EPD pipeline explained¶

This page explains what the materia_epd.epd.pipeline module does and why its steps are organised the way they are. It is meant as an explanation rather than a step‑by‑step guide or API reference.

High‑level goals¶

The EPD pipeline turns:

a collection of ILCD XML files describing EPDs (environmental product declarations), and
a collection of ILCD XML files describing generic processes

into:

synthesized market‑representative EPDs per process and country,
aggregated impact indicators (e.g. GWP) per market,
and updated ILCD process/flow files written to an output directory.

Conceptually, the pipeline answers:

Which EPDs are relevant for this process?
How can we reconcile differences in units, locations and materials?
What is the “average” material and environmental impact for a market?

Conceptual overview of the module¶

The main concepts in pipeline.py are:

XML readers: turn ILCD XML files into Python objects.
filters: decide whether a given EPD is relevant for a process.
location escalation: progressively relax geographic constraints if no exact match is found.
averaging: compute representative material properties and impacts.
orchestration: connect all previous pieces over a folder tree.

The pipeline now also supports an assembled-products recipe where impacts are computed from precomputed component products as a quantity-weighted sum-product (e.g. cement + aggregates + water + additives for concrete).

The conceptual data‑flow looks like this:

        flowchart TD
    A[EPD XML files folder ] -->|parse| B[IlcdProcess EPDs]
    C[Generic process XML files folder] -->|parse & enrich| D[IlcdProcess processes]
    D -->|for each process with matches| E[epd_pipeline]
    B --> E
    E --> F[Avg. materialproperties]
    E --> G[Market‑weightedimpacts per country]
    F --> H[Write updatedprocess XML]
    F --> I[Write updatedflow XML]
    G --> H

XML object generation¶

Two small generators define how XML is brought into the pipeline:

gen_xml_objects takes a file or folder path and yields (path, xml_root) pairs.
gen_epds wraps gen_xml_objects and returns IlcdProcess instances representing individual EPDs.

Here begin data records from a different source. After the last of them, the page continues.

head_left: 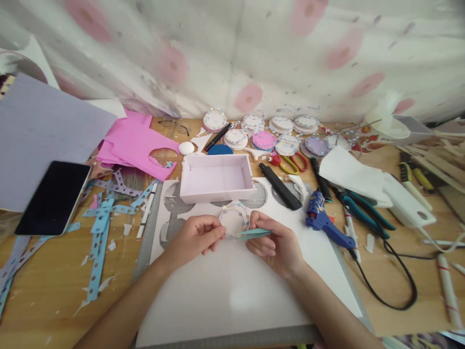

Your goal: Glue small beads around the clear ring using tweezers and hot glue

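Note:
My left hand (pixel 198 237) is closed, thumb and fingertips pinching the left edge of a round clear piece (pixel 234 220) with small pale beads or shapes round its rim. Held in my right hand (pixel 274 240) are teal tweezers (pixel 254 233), their tips pointing left to the lower edge of the round piece. The piece is raised above a white sheet (pixel 232 286). Whether the tweezer tips grip anything is too small to tell. Just beyond both hands stands an open white box (pixel 218 196).
Decorated discs (pixel 264 140) line the back. To the right lie a blue glue gun (pixel 321 218), teal pliers (pixel 365 211) and a looped black cable (pixel 414 291). At left are a phone (pixel 54 198), pink sheets (pixel 136 145) and blue punched strips (pixel 99 252).

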`<act>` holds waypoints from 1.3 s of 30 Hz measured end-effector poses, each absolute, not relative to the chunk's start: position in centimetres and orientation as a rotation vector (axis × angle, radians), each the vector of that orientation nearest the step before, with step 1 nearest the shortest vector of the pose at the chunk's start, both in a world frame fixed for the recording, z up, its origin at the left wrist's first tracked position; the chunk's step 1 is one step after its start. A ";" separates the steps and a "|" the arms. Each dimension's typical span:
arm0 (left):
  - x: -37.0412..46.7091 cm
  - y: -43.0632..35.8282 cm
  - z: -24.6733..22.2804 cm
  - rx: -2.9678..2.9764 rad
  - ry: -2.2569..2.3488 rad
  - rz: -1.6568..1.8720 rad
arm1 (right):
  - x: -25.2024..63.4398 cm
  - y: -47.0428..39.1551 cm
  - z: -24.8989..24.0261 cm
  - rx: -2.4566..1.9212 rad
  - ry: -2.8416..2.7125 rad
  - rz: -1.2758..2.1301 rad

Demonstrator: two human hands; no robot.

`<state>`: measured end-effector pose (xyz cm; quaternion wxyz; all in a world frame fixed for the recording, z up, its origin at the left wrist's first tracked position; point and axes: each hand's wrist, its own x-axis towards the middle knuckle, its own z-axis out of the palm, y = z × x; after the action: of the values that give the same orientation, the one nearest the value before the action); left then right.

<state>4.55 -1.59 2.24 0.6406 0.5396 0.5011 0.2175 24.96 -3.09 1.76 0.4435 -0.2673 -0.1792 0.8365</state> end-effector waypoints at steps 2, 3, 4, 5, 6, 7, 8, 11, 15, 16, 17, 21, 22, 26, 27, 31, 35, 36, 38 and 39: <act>4.6 -1.6 2.3 1.206 1.176 0.514 | 24.8 -3.2 1.7 -0.641 -0.470 2.089; 4.6 -1.6 2.3 1.195 1.196 0.527 | 24.7 -3.2 1.7 -0.631 -0.484 2.097; 4.7 -1.5 2.3 1.188 1.215 0.541 | 24.6 -3.3 1.7 -0.624 -0.495 2.104; 4.7 -1.5 2.3 1.185 1.229 0.557 | 24.6 -3.3 1.7 -0.620 -0.503 2.109; 4.7 -1.5 2.3 1.186 1.237 0.572 | 24.6 -3.3 1.7 -0.618 -0.509 2.112; 4.8 -1.5 2.3 1.187 1.241 0.585 | 24.6 -3.4 1.7 -0.617 -0.509 2.112; 4.8 -1.6 2.3 1.188 1.238 0.594 | 24.6 -3.3 1.7 -0.617 -0.504 2.110; 4.9 -1.7 2.1 1.172 1.220 0.606 | 24.9 -3.2 1.8 -0.625 -0.465 2.097; 4.7 -1.9 1.7 1.113 1.181 0.647 | 25.2 -2.9 2.0 -0.652 -0.385 2.108; 4.6 -1.9 1.7 1.091 1.171 0.658 | 25.3 -2.9 1.9 -0.655 -0.370 2.117; 4.6 -1.8 1.6 1.072 1.165 0.671 | 25.4 -2.8 1.9 -0.658 -0.359 2.128; 4.5 -1.7 1.7 1.024 1.184 0.736 | 25.5 -2.8 1.5 -0.714 -0.352 2.195; 4.5 -1.7 1.7 1.020 1.187 0.744 | 25.5 -2.8 1.5 -0.738 -0.357 2.209; 4.6 -1.8 1.6 1.042 1.164 0.772 | 25.4 -3.0 1.5 -0.820 -0.418 2.183; 4.5 -1.9 1.6 1.047 1.170 0.824 | 25.4 -3.0 1.6 -0.836 -0.441 2.135; 4.2 -2.1 1.6 1.088 1.233 1.179 | 25.6 -3.3 1.7 -0.903 -0.538 1.921; 3.8 -1.9 1.6 1.266 1.235 1.203 | 25.4 -3.4 1.5 -0.913 -0.649 2.073; 3.8 -1.8 1.5 1.305 1.239 1.171 | 25.3 -3.5 1.4 -0.904 -0.674 2.123; 3.8 -1.7 1.4 1.353 1.250 1.107 | 25.1 -3.5 1.4 -0.893 -0.713 2.202; 3.8 -1.6 1.3 1.361 1.255 1.082 | 25.0 -3.5 1.4 -0.896 -0.731 2.223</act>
<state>3.77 -1.61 1.25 0.4782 0.5573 0.5140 0.4433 25.02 -3.50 1.39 0.3127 -0.3396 -0.2770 0.8427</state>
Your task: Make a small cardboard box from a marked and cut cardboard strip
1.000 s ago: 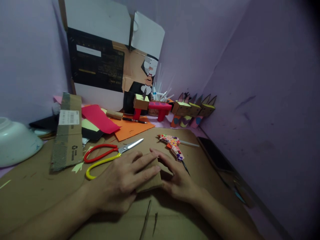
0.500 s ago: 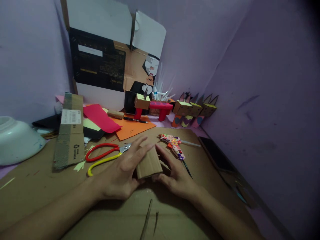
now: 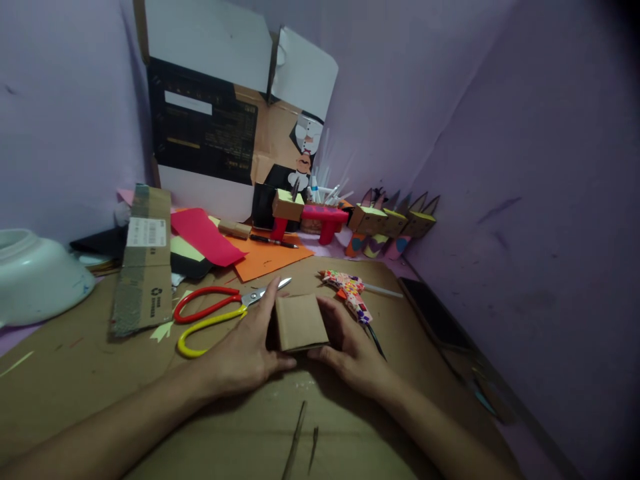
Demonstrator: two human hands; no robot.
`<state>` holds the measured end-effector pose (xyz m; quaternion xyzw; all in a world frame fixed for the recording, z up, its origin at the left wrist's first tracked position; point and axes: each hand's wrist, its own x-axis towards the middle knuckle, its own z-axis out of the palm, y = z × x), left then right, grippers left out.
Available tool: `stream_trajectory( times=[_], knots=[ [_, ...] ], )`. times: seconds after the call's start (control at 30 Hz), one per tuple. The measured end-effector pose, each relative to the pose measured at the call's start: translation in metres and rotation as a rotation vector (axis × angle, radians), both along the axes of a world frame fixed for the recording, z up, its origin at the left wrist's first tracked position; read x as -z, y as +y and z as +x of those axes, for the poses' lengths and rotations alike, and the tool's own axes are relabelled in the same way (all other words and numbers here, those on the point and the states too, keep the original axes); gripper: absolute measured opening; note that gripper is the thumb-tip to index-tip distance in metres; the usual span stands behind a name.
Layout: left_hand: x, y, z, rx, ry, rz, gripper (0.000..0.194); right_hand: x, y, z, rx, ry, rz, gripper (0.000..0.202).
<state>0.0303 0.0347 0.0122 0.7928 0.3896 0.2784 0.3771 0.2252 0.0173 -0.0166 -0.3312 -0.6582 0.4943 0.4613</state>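
Note:
A small brown cardboard box (image 3: 301, 323) is held between my two hands just above or on the cardboard-covered table. My left hand (image 3: 249, 347) is along its left side, thumb at the lower front corner and fingers reaching up the far side. My right hand (image 3: 353, 347) grips the right side, its thumb at the front lower edge. Beyond my left hand lie scissors (image 3: 213, 313) with one red and one yellow handle. A flower-patterned glue gun (image 3: 349, 291) with a clear glue stick lies past my right hand.
Two thin dark strips (image 3: 296, 437) lie in front of me. A cardboard piece (image 3: 145, 267), pink paper (image 3: 207, 237) and orange paper (image 3: 270, 257) are at the back left. A white bowl (image 3: 43, 280) stands far left, a phone (image 3: 435, 313) right, cardboard animal figures (image 3: 370, 220) behind.
The fingers of my left hand have slid off the box's top to its left side, baring the top face and the scissor blades. The view has shifted slightly.

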Motion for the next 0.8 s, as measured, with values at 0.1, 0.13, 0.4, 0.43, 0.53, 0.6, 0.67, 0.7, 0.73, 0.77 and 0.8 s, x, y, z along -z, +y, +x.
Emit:
stream_trajectory(
  times=[0.1,0.13,0.4,0.43,0.53,0.6,0.67,0.7,0.73,0.77,0.8],
  knots=[
    [0.004,-0.001,0.001,0.014,-0.046,0.093,0.102,0.0,-0.001,0.0,0.014,-0.019,0.005,0.062],
    [0.004,-0.001,0.001,0.003,-0.04,0.11,0.1,0.001,-0.001,0.001,0.019,-0.034,0.012,0.064],
    [-0.001,-0.001,-0.002,0.022,0.006,0.096,0.091,-0.002,-0.006,0.01,0.046,-0.186,0.014,0.077],
    [-0.001,-0.001,-0.002,0.015,0.014,0.093,0.092,-0.003,-0.006,0.011,0.051,-0.204,0.014,0.072],
    [0.003,0.001,-0.002,-0.005,0.042,0.091,0.095,-0.006,-0.006,0.013,0.061,-0.274,0.025,0.063],
    [0.004,0.001,-0.001,0.003,0.036,0.102,0.097,-0.007,-0.006,0.013,0.057,-0.307,0.037,0.062],
    [0.003,0.001,-0.001,0.008,0.034,0.106,0.097,-0.007,-0.005,0.014,0.055,-0.318,0.047,0.062],
    [0.002,0.001,-0.002,0.006,0.047,0.098,0.098,-0.007,-0.005,0.014,0.054,-0.315,0.052,0.062],
    [0.002,0.001,-0.002,-0.002,0.066,0.086,0.099,-0.006,-0.005,0.014,0.054,-0.311,0.054,0.062],
    [0.001,0.001,-0.003,-0.01,0.086,0.073,0.101,-0.006,-0.005,0.014,0.054,-0.306,0.057,0.062],
    [0.001,0.001,-0.005,-0.015,0.103,0.059,0.102,-0.005,-0.005,0.014,0.051,-0.302,0.056,0.062]
  ],
)
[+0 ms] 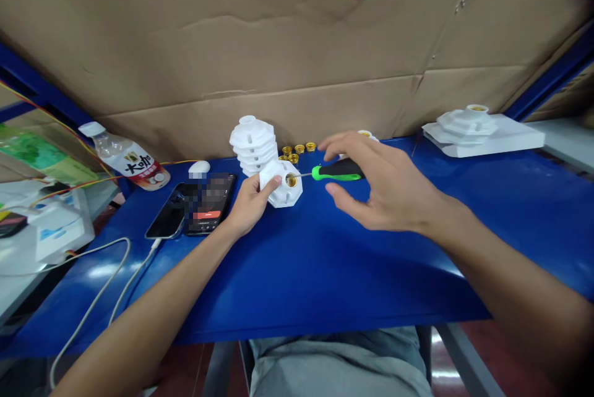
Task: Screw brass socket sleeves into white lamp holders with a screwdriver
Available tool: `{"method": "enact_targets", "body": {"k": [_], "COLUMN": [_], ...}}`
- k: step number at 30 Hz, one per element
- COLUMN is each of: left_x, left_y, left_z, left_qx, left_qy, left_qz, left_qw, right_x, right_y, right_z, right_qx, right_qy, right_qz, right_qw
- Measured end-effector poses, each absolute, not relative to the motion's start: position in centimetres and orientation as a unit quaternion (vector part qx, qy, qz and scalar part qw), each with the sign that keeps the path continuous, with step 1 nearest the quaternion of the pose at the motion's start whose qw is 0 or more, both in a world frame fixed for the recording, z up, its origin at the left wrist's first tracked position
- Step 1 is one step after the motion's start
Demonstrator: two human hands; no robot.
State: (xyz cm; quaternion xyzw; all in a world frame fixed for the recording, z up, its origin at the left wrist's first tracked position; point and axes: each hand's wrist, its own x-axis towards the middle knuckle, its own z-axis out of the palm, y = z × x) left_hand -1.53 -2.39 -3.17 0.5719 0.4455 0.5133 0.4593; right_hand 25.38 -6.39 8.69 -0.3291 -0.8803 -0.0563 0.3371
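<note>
My left hand (250, 204) grips a white octagonal lamp holder (284, 198), thumb on its face, tilted toward the right. In its middle is a gold-coloured threaded socket (291, 180). A screwdriver (338, 170) with a green and black handle lies level, its shaft reaching into that socket. My right hand (385, 183) is around the handle's back end, which sits against the palm; thumb and forefinger stand apart from the handle. Behind the left hand rises a stack of white lamp holders (253, 142). Several gold threaded shells (299, 149) lie beside the stack.
Two phones (169, 211) (211, 204), one with a white cable, lie left of my left hand near a white case (199, 168). A drink bottle (125, 156) stands tilted at the left. More lamp holders (466, 125) rest on a white box (505, 137) at the back right. Cardboard backs the blue table (325, 286).
</note>
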Motion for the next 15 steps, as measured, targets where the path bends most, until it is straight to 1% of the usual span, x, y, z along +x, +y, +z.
{"method": "enact_targets", "body": {"k": [2,7,12,15], "left_x": [-1.56,-1.61,-1.64,-1.65], "left_y": [-2.36,-2.55,-2.54,-2.47], "left_z": [-3.16,-3.04,-3.23,-3.28], "left_qx": [0.573,0.588,0.588,0.587], "left_qy": [0.439,0.425,0.420,0.417], "left_qz": [0.512,0.493,0.497,0.498], "left_qw": [0.465,0.480,0.480,0.484], "right_x": [25.31,25.14,25.72,25.68], "right_y": [-6.43,-6.66,-6.57,-6.43], "right_z": [8.71,8.71,9.08,8.67], "right_qx": [-0.304,-0.384,-0.300,-0.312], "right_qy": [-0.890,-0.844,-0.893,-0.887], "right_qz": [-0.039,-0.132,-0.052,-0.097], "right_qw": [0.336,0.350,0.332,0.325]}}
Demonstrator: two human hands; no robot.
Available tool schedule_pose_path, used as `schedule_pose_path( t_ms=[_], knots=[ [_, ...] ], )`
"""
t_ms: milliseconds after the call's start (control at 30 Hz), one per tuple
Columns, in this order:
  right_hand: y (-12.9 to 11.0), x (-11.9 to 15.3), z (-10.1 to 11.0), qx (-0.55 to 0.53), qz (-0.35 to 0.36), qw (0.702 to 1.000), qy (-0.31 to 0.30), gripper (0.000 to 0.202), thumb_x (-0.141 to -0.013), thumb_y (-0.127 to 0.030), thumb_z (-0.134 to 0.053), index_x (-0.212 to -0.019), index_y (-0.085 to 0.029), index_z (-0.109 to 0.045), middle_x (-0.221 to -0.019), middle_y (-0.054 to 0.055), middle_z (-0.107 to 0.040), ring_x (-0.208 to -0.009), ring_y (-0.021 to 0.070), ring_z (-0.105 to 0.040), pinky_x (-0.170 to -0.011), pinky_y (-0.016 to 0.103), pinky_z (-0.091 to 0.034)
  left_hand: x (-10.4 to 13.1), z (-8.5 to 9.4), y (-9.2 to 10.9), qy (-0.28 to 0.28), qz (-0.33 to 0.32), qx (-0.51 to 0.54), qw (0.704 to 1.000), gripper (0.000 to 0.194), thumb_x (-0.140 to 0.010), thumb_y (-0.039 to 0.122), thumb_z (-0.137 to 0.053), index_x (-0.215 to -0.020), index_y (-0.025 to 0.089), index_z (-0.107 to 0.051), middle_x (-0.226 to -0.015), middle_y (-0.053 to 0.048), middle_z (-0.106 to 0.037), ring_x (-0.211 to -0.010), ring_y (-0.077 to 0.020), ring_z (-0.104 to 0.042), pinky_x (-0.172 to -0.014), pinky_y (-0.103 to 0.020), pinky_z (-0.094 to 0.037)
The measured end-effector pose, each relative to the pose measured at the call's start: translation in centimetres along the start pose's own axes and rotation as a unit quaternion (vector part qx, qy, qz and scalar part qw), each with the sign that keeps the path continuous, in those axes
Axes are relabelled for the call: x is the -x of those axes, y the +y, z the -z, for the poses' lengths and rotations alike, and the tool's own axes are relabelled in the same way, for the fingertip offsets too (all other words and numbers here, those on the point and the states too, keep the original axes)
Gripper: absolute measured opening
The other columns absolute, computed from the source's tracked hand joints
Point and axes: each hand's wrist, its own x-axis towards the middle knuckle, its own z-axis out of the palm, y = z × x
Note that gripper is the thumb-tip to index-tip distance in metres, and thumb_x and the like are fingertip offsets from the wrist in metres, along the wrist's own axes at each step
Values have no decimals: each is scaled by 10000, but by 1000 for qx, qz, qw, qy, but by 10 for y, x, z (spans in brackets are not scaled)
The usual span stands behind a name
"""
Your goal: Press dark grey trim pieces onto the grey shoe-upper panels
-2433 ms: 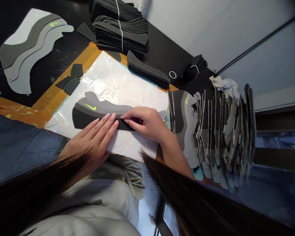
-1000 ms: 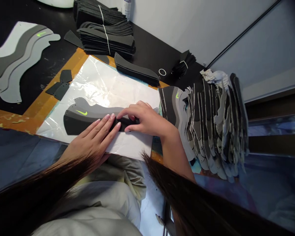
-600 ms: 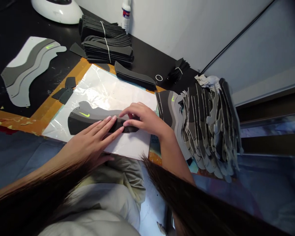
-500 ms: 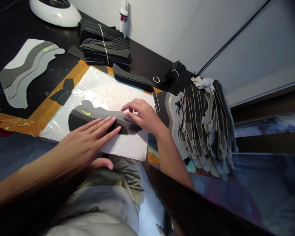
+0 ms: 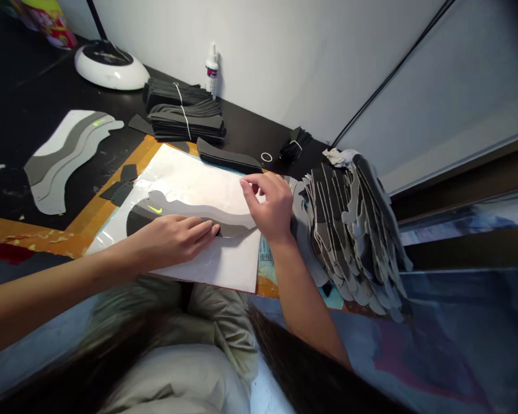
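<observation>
1. My guess on handling: the layered grey panel (image 5: 218, 214) is light, thin, bendy, a bit slidey; creasing worries me more than breaking
2. I'd take hold at its broad left end, thumb under, fingers flat, off the narrower right end
3. Looks: wavy bands, light grey to near black, yellow-green tick (image 5: 154, 209) towards the left end
4. Lies on the white sheet (image 5: 231, 264) by the tabletop's (image 5: 8, 144) near edge
5. Left hand (image 5: 179, 240) palm-down on the panel, fingers bent, can't tell if gripping; right hand (image 5: 271, 206) pinched together beside the right end, nothing visible between fingertips
</observation>
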Motion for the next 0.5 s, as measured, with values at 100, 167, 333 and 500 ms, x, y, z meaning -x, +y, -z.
schedule_pose_path(
  t_ms=[100, 167, 333, 500],
  knots=[
    [-7, 1, 10, -109, -76, 979, 156, 324, -1023, -509, -410, -993, -264, -619, -922, 65, -601, -886, 228, -561, -866, 391, -440, -11, 33, -17, 24, 20, 17, 999, 203, -920, 367, -621, -972, 258, -784, -890, -35, -776, -689, -170, -678, -580, -268, -454],
    [-8, 0, 10, -206, -135, 942, 227, 364, -1020, -559, -326, -1044, -276, -554, -915, 63, -561, -861, 220, -573, -797, 373, -475, -25, 59, -23, 147, 76, 7, 986, 208, -820, 445, -734, -816, 243, -781, -773, -9, -746, -627, -145, -626, -582, -264, -431],
    [-5, -2, -14, -446, -162, 879, 51, 588, -861, -744, -563, -1197, -268, -489, -1228, 95, -576, -1101, 225, -593, -958, 385, -495, -55, 75, -19, 517, 220, 121, 818, 293, -921, 421, -612, -775, 182, -699, -622, 39, -506, -607, -100, -449, -576, -264, -326],
    [-16, 3, -28, -536, -181, 796, -216, 867, -638, -555, -899, -1342, -275, -477, -1297, 118, -596, -1207, 261, -587, -936, 388, -525, -64, 45, -14, 476, 300, 378, 735, 288, -869, 453, -690, -802, 172, -680, -637, 42, -528, -553, -79, -453, -511, -198, -370]
  ],
)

These functions are intentionally low‑level: they abstract file iteration and parsing but do not decide anything about relevance or aggregation.

Matches file format¶

Each process may have a matches file at:

<dataset>/matches/<process_uuid>.json

The type field decides which recipe is selected.

1) Average / market-average recipes¶

For EPD-based aggregation, provide a list of source EPD UUIDs in uuids.

{
  "type": "average",
  "uuids": [
    "epd-uuid-1",
    "epd-uuid-2",
    "epd-uuid-3"
  ]
}

{
  "type": "market-average",
  "uuids": [
    "epd-uuid-1",
    "epd-uuid-2"
  ]
}

2) Assembled recipe¶

For assembled products, provide components instead of uuids. Each component references a process UUID that must already have computed outputs available in the current run.

{
  "type": "assembled",
  "components": [
    {
      "process_uuid": "generic-cement-process-uuid",
      "quantity": 300.0,
      "unit": "kg"
    },
    {
      "process_uuid": "generic-aggregate-process-uuid",
      "quantity": 1800.0,
      "unit": "kg"
    },
    {
      "process_uuid": "generic-water-process-uuid",
      "quantity": 180.0,
      "unit": "kg"
    }
  ]
}

Filtering and location escalation¶

Filtering logic is split into composable parts:

gen_filtered_epds(epds, filters): yields only EPDs for which all filters match (logical AND).
Filters are instances like:
- UUIDFilter – selects only EPDs that are explicitly matched to a process (via UUIDs from process.matches).
- UnitConformityFilter – ensures the EPD’s declared unit is compatible with the process’ material quantity description (process.material_kwargs).
- LocationFilter – constrains the EPD to certain geographic locations/countries.

gen_locfiltered_epds builds on top of this to implement location escalation: if no EPD is found for the requested locations, it repeatedly relaxes the location set using escalate_location_set until either:

at least one EPD matches, or
a maximum number of attempts is reached, in which case a NoMatchingEPDError is raised.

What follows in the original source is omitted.